Sus principales devotos: Tex Watson (23 años), Bobby Beausoleil (22 años), Steve Grogan (17 años) y Bruce McGregor Davis (26 años).
El juicio a la Familia fue otra etapa demencial. Manson quería defenderse a sí mismo. Le aconsejaron que no lo hiciera y le asignaron un abogado, un tal Irving Kanarek, que hizo todo lo posible por su cliente, desde embarrar la cancha, hasta embarrar la cancha. También Ronald Hughes fue abogado defensor de Manson, pero murió en extrañas circunstancias.
Para condenar a alguien de asesinato es necesario aportar muchas pruebas. Había huellas digitales de Tex Watson y Patricia Krenwinkel en la escena del crimen de Cielo Drive; se había recuperado las ropas ensangrentadas y el revólver Hi Standard, y daban fe de lo ocurrido varios testigos, algunos presenciales y muy sólidos, como Linda Kasabian, quien estuvo la noche de la masacre en la residencia de Tate y recuerda las órdenes previas de Charlie a Tex y a las chicas: “Ha llegado el momento del Helter Skelter”.
Pero más difícil aún es condenar a alguien que no ha matado directamente a nadie. Tampoco aparecía un móvil claro y sí mucha locura, montañas de locura. Bugliosi, un brillante fiscal, ordenó todo y lo volvió claro y creíble.
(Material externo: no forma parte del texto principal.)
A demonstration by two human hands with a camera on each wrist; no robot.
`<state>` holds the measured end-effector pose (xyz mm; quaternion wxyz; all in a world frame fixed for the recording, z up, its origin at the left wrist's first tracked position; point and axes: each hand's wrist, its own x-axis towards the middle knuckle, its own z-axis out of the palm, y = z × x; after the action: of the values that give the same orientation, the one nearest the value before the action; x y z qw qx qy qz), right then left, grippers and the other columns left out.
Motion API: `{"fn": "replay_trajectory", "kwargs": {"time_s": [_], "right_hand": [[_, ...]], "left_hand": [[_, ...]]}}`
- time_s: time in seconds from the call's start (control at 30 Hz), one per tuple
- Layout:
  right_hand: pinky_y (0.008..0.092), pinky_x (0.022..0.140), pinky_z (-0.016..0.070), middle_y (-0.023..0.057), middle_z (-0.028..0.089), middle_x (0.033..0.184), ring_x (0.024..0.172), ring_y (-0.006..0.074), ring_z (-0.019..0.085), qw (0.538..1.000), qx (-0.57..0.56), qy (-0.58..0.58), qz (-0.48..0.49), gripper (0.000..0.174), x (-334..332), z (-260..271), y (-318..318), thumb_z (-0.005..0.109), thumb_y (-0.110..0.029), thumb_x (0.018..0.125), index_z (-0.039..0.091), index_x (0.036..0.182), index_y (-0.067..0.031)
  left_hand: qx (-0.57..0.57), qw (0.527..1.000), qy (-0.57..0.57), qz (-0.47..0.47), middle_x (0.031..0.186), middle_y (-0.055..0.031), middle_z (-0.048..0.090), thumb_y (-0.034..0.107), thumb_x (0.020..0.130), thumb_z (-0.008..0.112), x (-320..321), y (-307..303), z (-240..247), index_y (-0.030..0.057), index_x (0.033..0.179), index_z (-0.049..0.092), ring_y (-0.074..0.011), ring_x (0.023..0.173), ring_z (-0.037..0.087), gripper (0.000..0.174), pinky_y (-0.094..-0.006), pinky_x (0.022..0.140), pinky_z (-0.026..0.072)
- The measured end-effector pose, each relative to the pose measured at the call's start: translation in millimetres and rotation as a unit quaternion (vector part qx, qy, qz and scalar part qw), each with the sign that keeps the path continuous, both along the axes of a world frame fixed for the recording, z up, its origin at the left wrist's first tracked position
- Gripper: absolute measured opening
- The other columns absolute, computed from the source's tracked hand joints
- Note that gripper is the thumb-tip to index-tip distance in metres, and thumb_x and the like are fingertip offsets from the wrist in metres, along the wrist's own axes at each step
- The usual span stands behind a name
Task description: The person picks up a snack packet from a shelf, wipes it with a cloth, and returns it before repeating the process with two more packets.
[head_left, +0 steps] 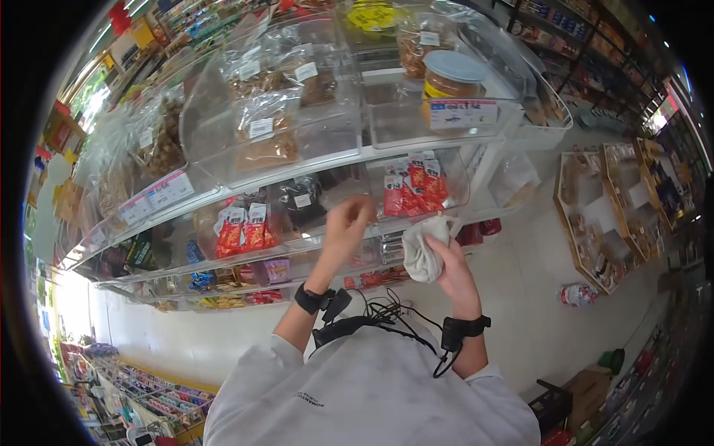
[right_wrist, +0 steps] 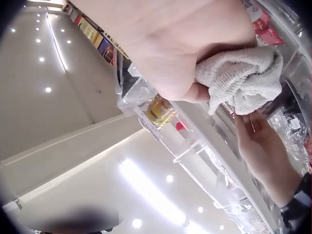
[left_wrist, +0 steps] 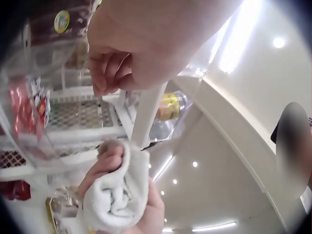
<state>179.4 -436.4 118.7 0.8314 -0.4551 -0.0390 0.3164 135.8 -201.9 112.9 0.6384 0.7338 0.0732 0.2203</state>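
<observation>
A bunched white cloth (head_left: 422, 253) is gripped in the right hand (head_left: 454, 275), before the lower shelf; the right wrist view shows the folded cloth (right_wrist: 243, 80) against the palm of the right hand (right_wrist: 185, 44). To its left in the head view, the left hand (head_left: 348, 223) hovers with bent wrist and loosely bent fingers, holding nothing visible. The left wrist view has the left hand (left_wrist: 141, 44) above the cloth (left_wrist: 117, 195), apart from it. Red packets (head_left: 416, 186) lie in a clear bin just beyond the hands, and more red packets (head_left: 244, 229) are farther left.
Clear bins above hold bagged goods (head_left: 268, 130) and a blue-lidded jar (head_left: 454, 74). A white shelf edge (head_left: 297, 167) runs across in front. Wooden display trays (head_left: 587, 215) and a wrapped bottle pack (head_left: 577, 295) stand on the right. Black cables (head_left: 390, 308) hang at the waist.
</observation>
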Motion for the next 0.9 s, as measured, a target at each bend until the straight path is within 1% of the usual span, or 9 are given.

Manson estaba dispuesto a montar su numerito de tipo genial en la Corte. Si algo no le gustaba, le daba la espalda al juez. En otra oportunidad dijo que lo estaban crucificando, se levantó de su asiento, estiró los brazos y bajó la cabeza. Luego se tatuó una cruz en la frente (“me he tachado de vuestro mundo”) y después una esvástica. Y las chicas repetían sus actos, hipnotizadas.
Imágenes de esa época registran a Susan Atkins, Patricia Krenwinkel y Leslie Van Houten ir de la mano sonrientes, cantando, ajenas a las leyes y a cualquier autoridad. Y afuera de la Corte, en la calle, las otras ninfas de la Familia acampaban y pedían libertad para Charlie y sus ángeles de la muerte. Hubo incluso un plan con armas y granadas y otro más delirante aún para secuestrar un 747 y rescatar a Jesucristo. Bueno, eso de apoderarse de aviones era bastante más complejo y había que dejárselo a Al Qaeda.
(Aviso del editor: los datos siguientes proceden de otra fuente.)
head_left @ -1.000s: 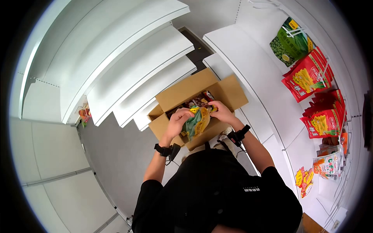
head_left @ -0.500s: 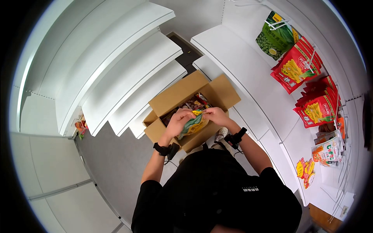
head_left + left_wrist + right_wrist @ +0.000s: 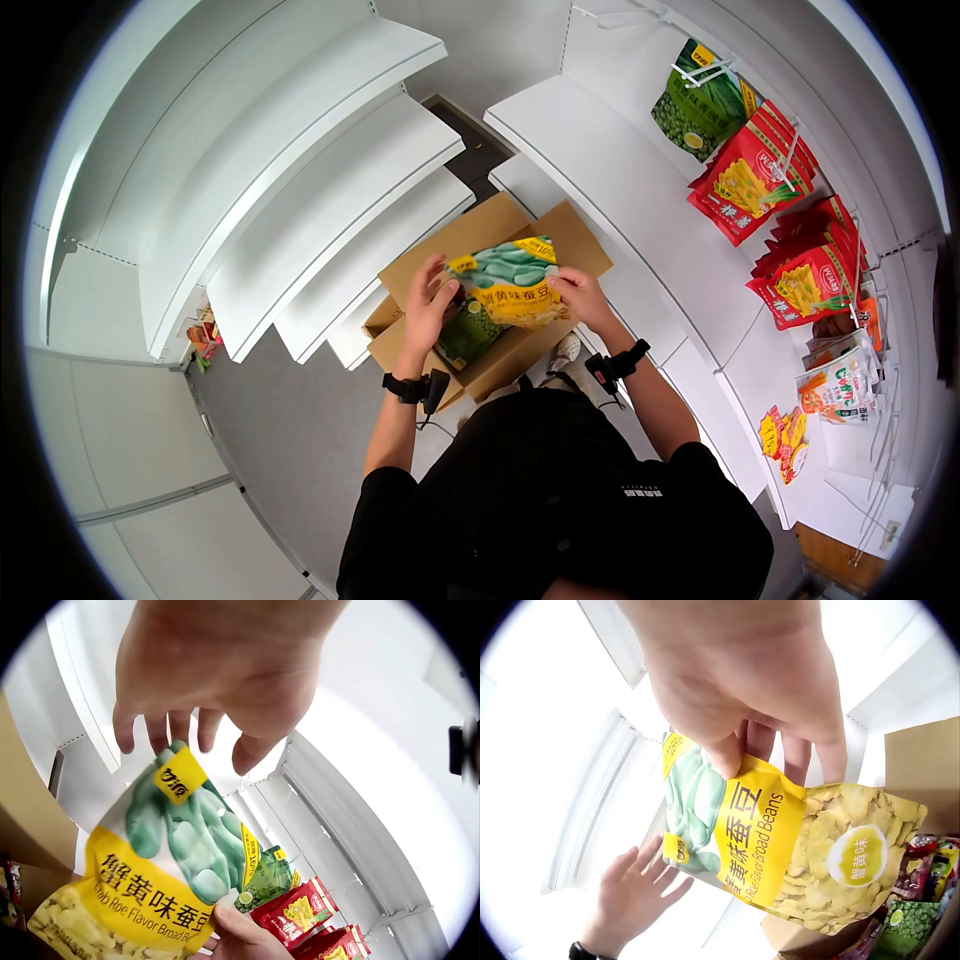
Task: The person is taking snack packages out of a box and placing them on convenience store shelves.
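Observation:
A yellow and green bag of broad beans (image 3: 512, 285) is held above an open cardboard box (image 3: 425, 250), its printed front facing up. My right hand (image 3: 580, 298) pinches its right edge, thumb on the front and fingers behind, as the right wrist view shows. My left hand (image 3: 428, 310) is beside the bag's other end with fingers spread. In the left wrist view its fingertips are near the bag's corner (image 3: 180, 776), gripping nothing. Inside the box lies a green snack bag (image 3: 468, 335), with other colourful packets (image 3: 922, 870) around it.
White shelves (image 3: 330, 190) rise at the left and a long white shelf (image 3: 620, 190) runs along the right. Red snack bags (image 3: 745, 185), a green bag (image 3: 700, 110) and white packets (image 3: 840, 385) hang on hooks at the right. Grey floor (image 3: 270, 420) lies at the lower left.
Both hands were pinching the bag's top edge earlier. The left hand has since let go. The bag has been raised and turned face up, and the green bag in the box has come into view.

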Action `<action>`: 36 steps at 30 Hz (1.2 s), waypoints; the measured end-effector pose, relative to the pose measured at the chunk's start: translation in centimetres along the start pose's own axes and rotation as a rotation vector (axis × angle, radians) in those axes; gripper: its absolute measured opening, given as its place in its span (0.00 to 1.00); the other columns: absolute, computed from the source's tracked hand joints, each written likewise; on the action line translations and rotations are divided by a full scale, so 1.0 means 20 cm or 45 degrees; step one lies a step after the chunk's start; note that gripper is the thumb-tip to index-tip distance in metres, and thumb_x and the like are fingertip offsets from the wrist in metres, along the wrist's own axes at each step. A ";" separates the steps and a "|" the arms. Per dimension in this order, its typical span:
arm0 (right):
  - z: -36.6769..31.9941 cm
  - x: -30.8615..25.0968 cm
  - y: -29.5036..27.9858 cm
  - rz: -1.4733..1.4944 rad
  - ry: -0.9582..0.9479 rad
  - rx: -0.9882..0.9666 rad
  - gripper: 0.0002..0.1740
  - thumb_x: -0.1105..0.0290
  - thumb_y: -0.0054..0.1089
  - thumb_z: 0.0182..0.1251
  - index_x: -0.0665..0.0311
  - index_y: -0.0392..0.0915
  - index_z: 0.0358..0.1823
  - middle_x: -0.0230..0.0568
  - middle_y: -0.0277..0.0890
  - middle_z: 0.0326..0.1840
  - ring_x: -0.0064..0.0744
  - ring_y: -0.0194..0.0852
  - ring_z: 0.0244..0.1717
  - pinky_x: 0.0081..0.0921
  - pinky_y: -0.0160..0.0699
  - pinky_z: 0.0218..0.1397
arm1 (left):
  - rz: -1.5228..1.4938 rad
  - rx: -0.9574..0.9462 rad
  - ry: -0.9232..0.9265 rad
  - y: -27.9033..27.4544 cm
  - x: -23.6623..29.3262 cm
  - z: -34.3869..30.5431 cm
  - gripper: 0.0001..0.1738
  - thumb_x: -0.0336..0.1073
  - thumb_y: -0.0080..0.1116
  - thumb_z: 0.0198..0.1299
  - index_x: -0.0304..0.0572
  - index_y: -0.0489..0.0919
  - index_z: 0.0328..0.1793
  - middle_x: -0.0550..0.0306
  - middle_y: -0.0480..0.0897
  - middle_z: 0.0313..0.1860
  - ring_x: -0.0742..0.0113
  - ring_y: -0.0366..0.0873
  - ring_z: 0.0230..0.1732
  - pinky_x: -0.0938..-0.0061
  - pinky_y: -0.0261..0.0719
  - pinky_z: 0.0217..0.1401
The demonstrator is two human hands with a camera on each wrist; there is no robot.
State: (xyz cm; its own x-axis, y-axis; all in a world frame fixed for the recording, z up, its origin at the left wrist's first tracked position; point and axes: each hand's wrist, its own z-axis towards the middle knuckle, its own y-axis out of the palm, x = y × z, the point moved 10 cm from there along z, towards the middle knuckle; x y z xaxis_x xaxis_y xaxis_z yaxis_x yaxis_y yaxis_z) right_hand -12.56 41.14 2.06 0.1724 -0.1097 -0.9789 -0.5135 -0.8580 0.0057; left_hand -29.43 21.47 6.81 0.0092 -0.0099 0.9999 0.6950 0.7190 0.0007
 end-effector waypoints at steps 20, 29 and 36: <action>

El lunes 29 de marzo de 1971 el juez leyó el fallo del jurado: pena capital para Manson y sus tres ángeles del Helter Skelter, Krenwinkel, Van Houten y Atkins. Al conocer su suerte, dijo Atkins a la sala: “Cerrad las puertas con llave y velad por vuestros hijos”. En otros juicios corrieron la misma suerte Tex Watson y Bobby Beausoleil, pero finalmente todos quedaron con cadena perpetua cuando el 18 de febrero de 1972 se abolió la pena de muerte en el estado de California.
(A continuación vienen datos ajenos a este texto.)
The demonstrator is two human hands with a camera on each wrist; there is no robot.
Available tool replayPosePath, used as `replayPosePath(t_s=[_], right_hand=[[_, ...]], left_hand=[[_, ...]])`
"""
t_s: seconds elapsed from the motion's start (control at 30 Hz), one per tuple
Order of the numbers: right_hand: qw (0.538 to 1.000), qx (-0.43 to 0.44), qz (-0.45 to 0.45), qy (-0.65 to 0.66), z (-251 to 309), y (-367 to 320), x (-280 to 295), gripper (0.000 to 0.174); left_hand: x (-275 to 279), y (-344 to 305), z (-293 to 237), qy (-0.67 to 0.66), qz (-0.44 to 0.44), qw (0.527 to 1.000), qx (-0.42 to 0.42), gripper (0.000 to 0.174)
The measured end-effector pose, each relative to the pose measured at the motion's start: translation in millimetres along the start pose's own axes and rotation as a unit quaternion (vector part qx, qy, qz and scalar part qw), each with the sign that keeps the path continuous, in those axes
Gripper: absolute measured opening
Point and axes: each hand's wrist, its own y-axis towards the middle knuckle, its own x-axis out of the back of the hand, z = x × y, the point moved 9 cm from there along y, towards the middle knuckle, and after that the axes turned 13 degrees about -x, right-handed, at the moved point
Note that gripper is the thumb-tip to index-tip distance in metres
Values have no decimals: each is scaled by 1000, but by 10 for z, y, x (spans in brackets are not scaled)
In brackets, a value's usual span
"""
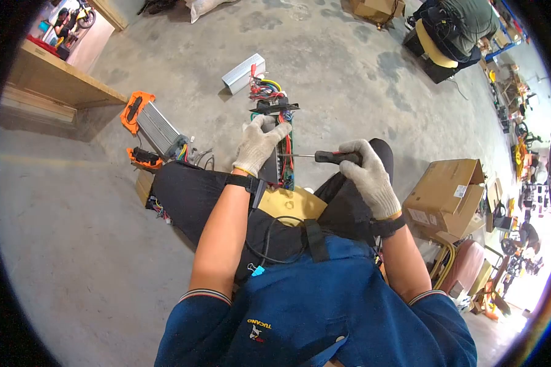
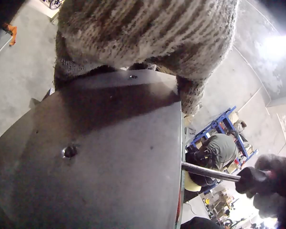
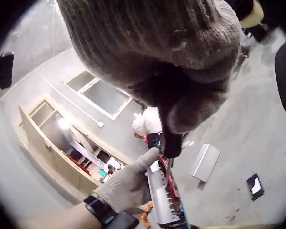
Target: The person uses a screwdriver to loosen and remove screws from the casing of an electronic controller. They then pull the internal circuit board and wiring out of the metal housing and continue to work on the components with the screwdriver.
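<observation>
My gloved left hand grips a circuit board assembly above my lap. A bundle of coloured wires leaves its far end. In the left wrist view, a flat metal plate with a few holes forms one face of this assembly, and the gloved fingers hold its far end. The gloved right hand is curled round the dark handle of a screwdriver. Its thin shaft points left, with the tip at the board's right side. The right wrist view shows the shaft running along the row of components.
An empty silver casing lies on the floor ahead. To the left is a finned metal controller beside orange end pieces. A cardboard box stands at right. Farther off, another person bends over.
</observation>
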Motion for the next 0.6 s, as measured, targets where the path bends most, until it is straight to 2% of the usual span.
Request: replayPosePath(t_s=[0.1, 0.17, 0.23, 0.3, 0.37, 0.47, 0.53, 0.57, 0.6], right_hand=[[998, 50, -29, 4, 248, -76, 9, 35], [977, -182, 44, 105, 95, -83, -50, 34], [972, -180, 78, 128, -41, -42, -51, 40], [999, -31, 19, 18, 61, -6, 9, 39], [999, -35, 20, 34, 11, -18, -8, 38], [989, -85, 23, 116, 84, -66, -3, 36], [973, -183, 82, 115, 40, -95, -31, 38], [973, -183, 81, 115, -21, -66, -35, 38], [987, -122, 62, 81, 4, -16, -29, 38]], left_hand=[[-9, 20, 65, 8, -9, 1000, -3, 65], [3, 36, 104, 29, -24, 999, -9, 67], [-19, 59, 149, 26, -30, 999, -16, 68], [27, 39, 119, 25, -38, 999, -20, 69], [-2, 1, 36, -5, -12, 1000, -14, 70], [-15, 26, 67, 5, -17, 1000, -11, 70], [-6, 6, 34, 25, -20, 999, -11, 69], [16, -2, 20, 45, -26, 999, -10, 69], [6, 4, 52, 45, -26, 999, -10, 69]])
Han pasado 50 años de todo aquello. Manson, el mito del mal, y Atkins ya murieron; el resto envejece en prisión.
Pero cerremos este siniestro episodio con una imagen más agradable: campo abierto, más de 400.000 personas conviviendo y mucha música. Ocurrió entre el 15 y el 18 de agosto de 1969, también hace 50 años. Fue Woodstock.